The shop on the second floor of 29 West 8th Street was opened in 1939; Sam and his wife Carol slept in the back room. A 1942 New Yorker piece entitled “Talk of the Town” quoted Carol as saying that her husband often worked until 3:00 a.m. or 4:00 a.m., but she always “got him up by 10:00 a.m.” Customers loved the street-level doorknob in the shape of a cast bronze hand that displayed a pigskin glove in the winter. To drum up business in the 1950s, Kramer sent his “Space Girls” into the streets at night to distribute wild and crazy flyers. They were dancers dressed in black tights, their skin colored an unearthly green, who handed out advertising handbills.
One of Kramer’s advertising cards read, “We have things to titillate the damnedest ego—utter weirdities conceived in moments of semi-madness.” Typical pieces suggested human embryos, or spirochetes, or squid-like forms, often embedded with glass eyes or gemstones. It’s an understatement to say that these designs were strikingly original! (WestView’s esteemed Publisher, George Capsis, still proudly wears his wedding ring from the shop of Sam Kramer!)

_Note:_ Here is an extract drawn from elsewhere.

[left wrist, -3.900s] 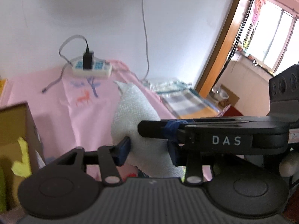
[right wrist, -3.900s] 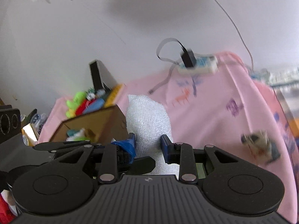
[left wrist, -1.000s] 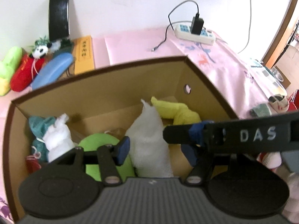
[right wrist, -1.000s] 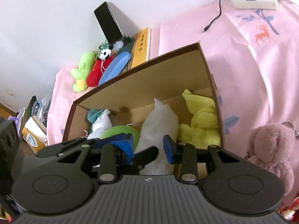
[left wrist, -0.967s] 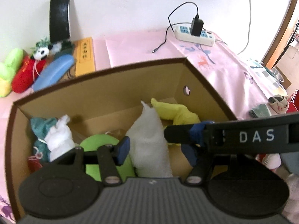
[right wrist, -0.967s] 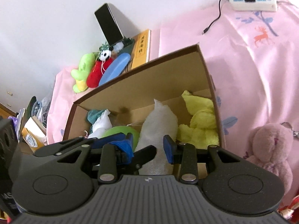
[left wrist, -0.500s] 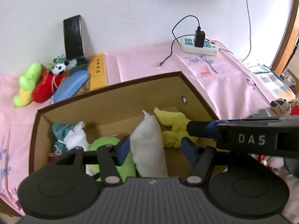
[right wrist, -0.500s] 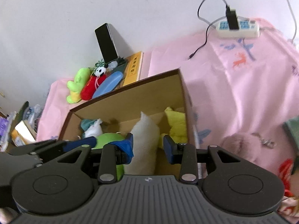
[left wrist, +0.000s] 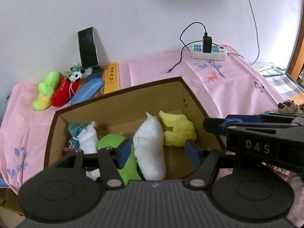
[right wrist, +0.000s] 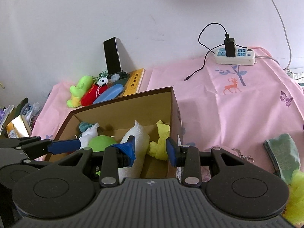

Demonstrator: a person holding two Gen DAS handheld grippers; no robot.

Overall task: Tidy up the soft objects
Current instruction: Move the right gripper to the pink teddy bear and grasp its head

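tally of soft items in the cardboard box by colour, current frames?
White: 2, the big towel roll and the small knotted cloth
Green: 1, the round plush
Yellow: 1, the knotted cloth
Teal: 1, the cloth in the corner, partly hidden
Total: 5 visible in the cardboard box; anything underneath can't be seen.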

I remember my mother’s twisty gold wedding ring from 1958 as being sort of clunky and hand-made looking. It was vaguely embarrassing to me that she didn’t have a delicate, feminine one from a place like Tiffany & Co. Little did I suspect that she was one of the very lucky patrons of a true pioneer in the movement to create uniquely American jewelry that remains timeless and stunning to this day.
Greenwich Village native Barbara Riddle is a frequent contributor to WestView News. Segments of her memoir can be found at talesfromagreenwichvillagegirlhood.blogspot.com. Her novel set in the 1960s, The Girl Pretending to Read Rilke, is available online at girlpretending.com. You may contact Barbara at email@example.com. To read more about this topic, consult Toni Greenbaum’s Messengers of Modernism: American Studio Jewelry From 1940-1960.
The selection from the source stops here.